Antti Tuomainen is rightly considered to be the funniest crime fiction writer in Europe. But what he delivers is not just a bag of belly laughs. Instead he draws on the innermost personal human feelings, puts them against some serious problems and in the context of conflict between private desires and absurdity of the world he analyses how we all might react. The results are hilarious, funny, imaginative and often very touching. Like the earlier novels Little Siberia, in brilliant translation by David Hackston, bears all the marks of his honed style, mixing sacred and profane, serious and comical. At the same time, it’s a fast-paced tale of an amateur investigator. The richness of well-developed characters and a dry sense of humour take on the relationships in the village bring this awkward story to another level.
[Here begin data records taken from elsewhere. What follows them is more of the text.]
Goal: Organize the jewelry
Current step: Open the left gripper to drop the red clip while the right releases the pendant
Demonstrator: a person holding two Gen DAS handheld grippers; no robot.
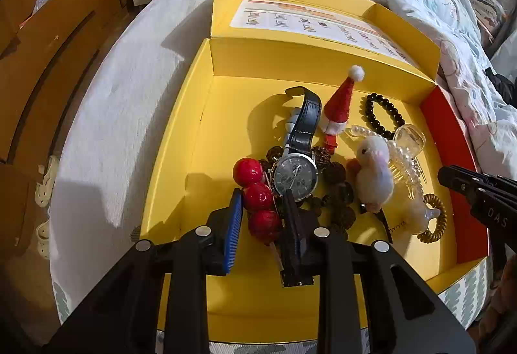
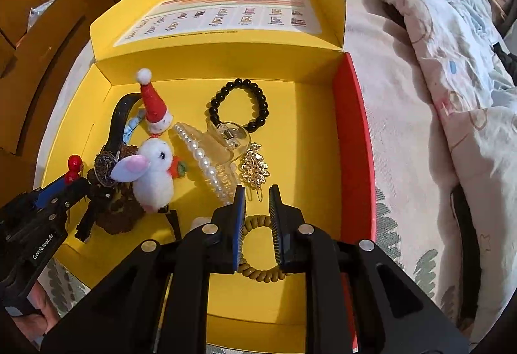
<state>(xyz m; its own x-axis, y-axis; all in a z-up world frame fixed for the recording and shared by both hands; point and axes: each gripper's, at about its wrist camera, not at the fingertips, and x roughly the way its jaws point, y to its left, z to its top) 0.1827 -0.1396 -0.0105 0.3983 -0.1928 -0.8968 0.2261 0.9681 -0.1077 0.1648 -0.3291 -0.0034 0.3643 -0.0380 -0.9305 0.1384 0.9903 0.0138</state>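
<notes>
Left gripper [image 1: 263, 212]: jaws closed on the red bead pick [image 1: 258, 202], three glossy red balls on a stick, at the 6 o'clock side of the pile; right gripper [image 2: 257, 208]: jaws close together astride the coil hair tie [image 2: 260, 270], which lies on the box floor; whether the pads press it I cannot tell. All items lie inside the yellow box [image 1: 194, 128], open on the bed [image 1: 106, 115]; its right wall is red. Just past the left jaws: the watch [image 1: 294, 174], face up, black strap arching toward 12 o'clock, resting on dark brown beads [image 1: 336, 173]; at 3 o'clock of it the white plush bunny [image 1: 374, 170], touching the pearl claw clip [image 2: 213, 157]; beside that clip, toward 3 o'clock, the gold leaf clip [image 2: 255, 166]. Farther, at 12 o'clock: the Santa hat clip [image 1: 339, 102], upright; the black bead bracelet [image 2: 239, 105] just beside it, flat. Beyond: the box lid [image 2: 226, 15], folded back, printed label inside; a quilt [image 2: 452, 31] at 2 o'clock; wooden cabinets [image 1: 48, 31] at 10 o'clock.
</notes>
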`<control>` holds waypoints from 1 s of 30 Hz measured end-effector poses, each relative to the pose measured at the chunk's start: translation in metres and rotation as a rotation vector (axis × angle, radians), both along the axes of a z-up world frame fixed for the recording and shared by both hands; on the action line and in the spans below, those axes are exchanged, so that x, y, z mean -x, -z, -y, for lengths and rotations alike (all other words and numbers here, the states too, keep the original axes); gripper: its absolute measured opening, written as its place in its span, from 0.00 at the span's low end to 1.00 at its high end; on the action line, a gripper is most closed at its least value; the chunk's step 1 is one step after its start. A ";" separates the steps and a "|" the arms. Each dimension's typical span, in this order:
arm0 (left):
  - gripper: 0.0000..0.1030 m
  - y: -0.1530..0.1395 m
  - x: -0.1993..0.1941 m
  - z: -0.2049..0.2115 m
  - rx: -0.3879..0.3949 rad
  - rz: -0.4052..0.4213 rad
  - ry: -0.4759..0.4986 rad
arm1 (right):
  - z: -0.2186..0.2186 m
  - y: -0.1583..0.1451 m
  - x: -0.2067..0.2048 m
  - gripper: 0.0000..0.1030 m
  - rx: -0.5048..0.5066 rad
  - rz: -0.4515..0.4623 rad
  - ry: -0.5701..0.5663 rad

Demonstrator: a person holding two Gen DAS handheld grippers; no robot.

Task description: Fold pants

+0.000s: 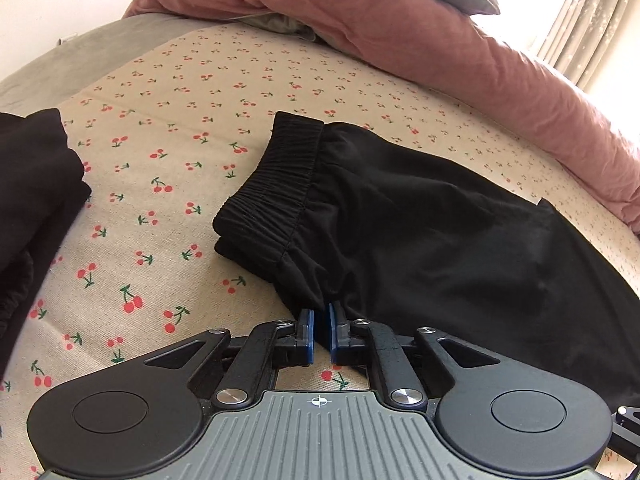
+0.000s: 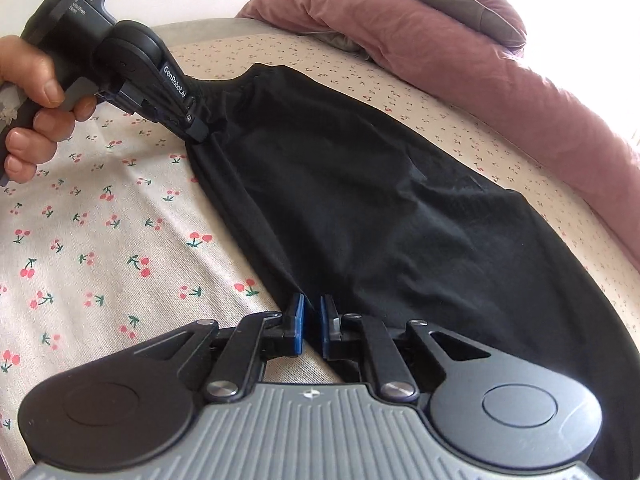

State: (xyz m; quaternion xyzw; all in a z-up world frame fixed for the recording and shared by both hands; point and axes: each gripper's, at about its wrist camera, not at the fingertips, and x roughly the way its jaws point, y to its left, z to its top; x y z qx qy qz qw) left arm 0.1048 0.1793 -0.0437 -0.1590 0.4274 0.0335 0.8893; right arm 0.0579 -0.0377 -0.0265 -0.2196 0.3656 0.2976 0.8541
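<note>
Nearest, the right gripper [image 2: 311, 312] is clamped on the near edge of the black pants [image 2: 360, 208], its blue pads pinching the fabric. Farther up that edge, the left gripper [image 1: 322, 318] pinches the hem below the elastic waistband [image 1: 276, 184]. The pants lie flat on the cherry-print sheet [image 2: 100, 240], with open sheet to their left. Beyond, a pink duvet [image 2: 520, 92] borders the far side.

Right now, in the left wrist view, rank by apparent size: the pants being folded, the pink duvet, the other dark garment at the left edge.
1. pants
2. pink duvet, roughly similar; it lies farther away, so unsure
3. dark garment, cropped
</note>
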 end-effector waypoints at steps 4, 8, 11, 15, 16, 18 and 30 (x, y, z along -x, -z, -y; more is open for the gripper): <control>0.11 0.001 -0.002 -0.003 -0.009 -0.014 0.008 | 0.009 0.000 -0.006 0.04 -0.060 -0.064 0.007; 0.26 -0.007 -0.002 0.005 -0.083 -0.080 0.043 | 0.019 -0.007 -0.011 0.18 -0.151 -0.131 0.020; 0.52 -0.022 0.008 -0.004 -0.033 -0.091 0.034 | 0.034 -0.026 -0.012 0.27 -0.279 -0.138 0.032; 0.58 -0.050 0.017 -0.005 -0.014 0.029 -0.010 | 0.060 -0.040 -0.030 0.38 -0.385 -0.142 0.129; 0.65 -0.053 0.014 0.002 -0.034 0.051 -0.007 | 0.067 -0.039 -0.037 0.38 -0.398 -0.155 0.173; 0.65 -0.054 0.000 0.022 -0.061 0.086 0.049 | 0.077 -0.030 -0.054 0.38 -0.403 -0.203 0.265; 0.65 -0.041 -0.116 0.149 -0.079 0.156 0.278 | 0.108 0.011 -0.091 0.35 -0.516 -0.422 0.468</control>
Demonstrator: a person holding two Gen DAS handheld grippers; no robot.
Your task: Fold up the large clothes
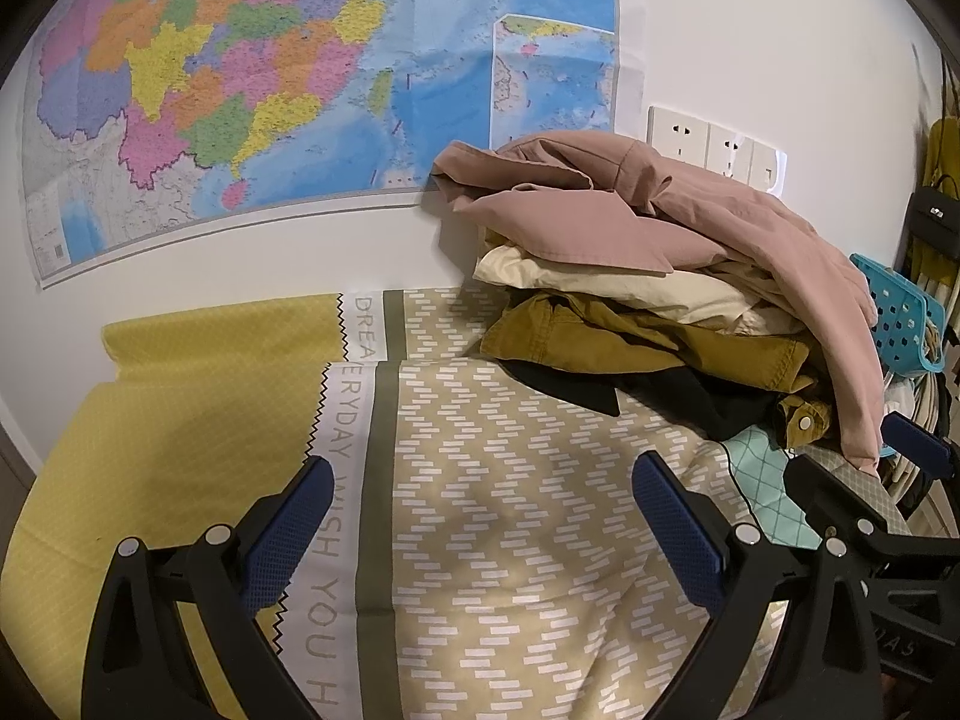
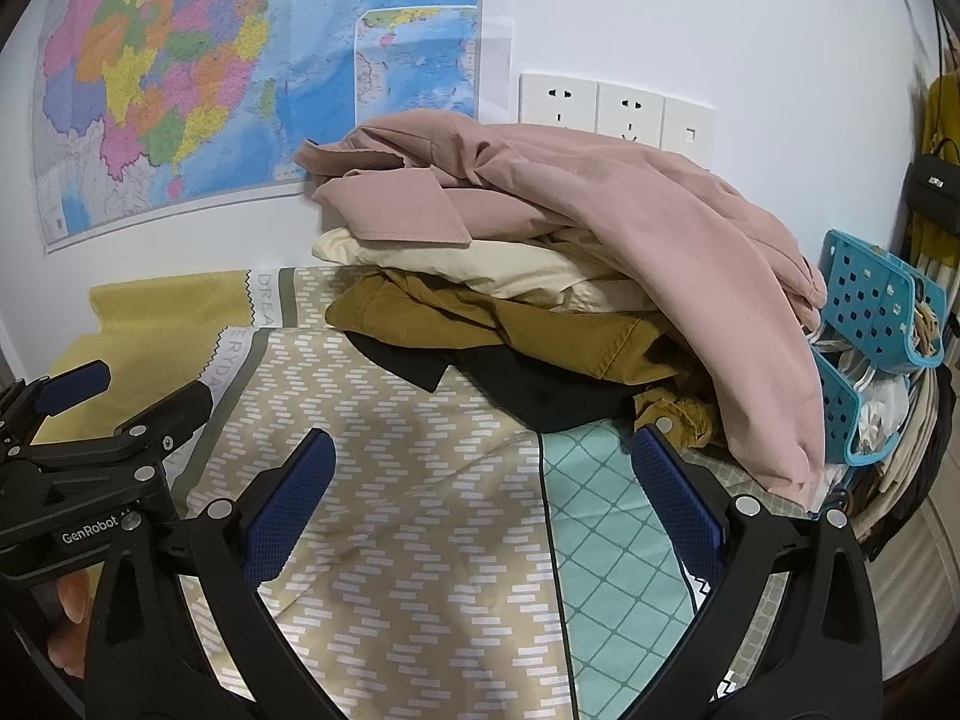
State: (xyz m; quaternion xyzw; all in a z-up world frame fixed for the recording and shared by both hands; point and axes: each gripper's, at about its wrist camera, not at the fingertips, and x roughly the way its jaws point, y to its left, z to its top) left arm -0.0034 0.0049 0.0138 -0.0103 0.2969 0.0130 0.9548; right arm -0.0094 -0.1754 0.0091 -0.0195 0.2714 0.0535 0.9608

The nearly forgotten isolated place in Finland, close to the Russian border and the potential huge money that may change lives of some of its inhabitants are of course important. Yet the real mastery lies in creating a seemingly ordinary world where unusual things happen, and through the prism of individual reactions, it makes this book not only a great suspenseful thriller but also a philosophical morality tale as well. This is a study of human nature mixed with intrigue, poignant musings and observations, in the location mentally equated with the actual harsh Siberia.

Judges’ statement on Little Siberia, as well as comments from the winning author, translator and publisher can be read on Raven Crime Reads’ pages.

Huldufólk, elves and trolls?

Refurinn / The Fox by Sólveig Pálsdóttir

It‘s a snowy day in January when a small plane lands in a tiny town east of Vatnajökull glacier. Among the passengers is a young woman from Sri Lanka who thinks she‘s there to start a new life working at the local beauty parlour. Instead she finds herself working as a cleaner in an isolated country home beneath the looming mountains of the Eastfjords, whose jagged cliffs resemble razor blades. Her new employer is Selma, an elderly woman with a difficult past, and her son Ísak.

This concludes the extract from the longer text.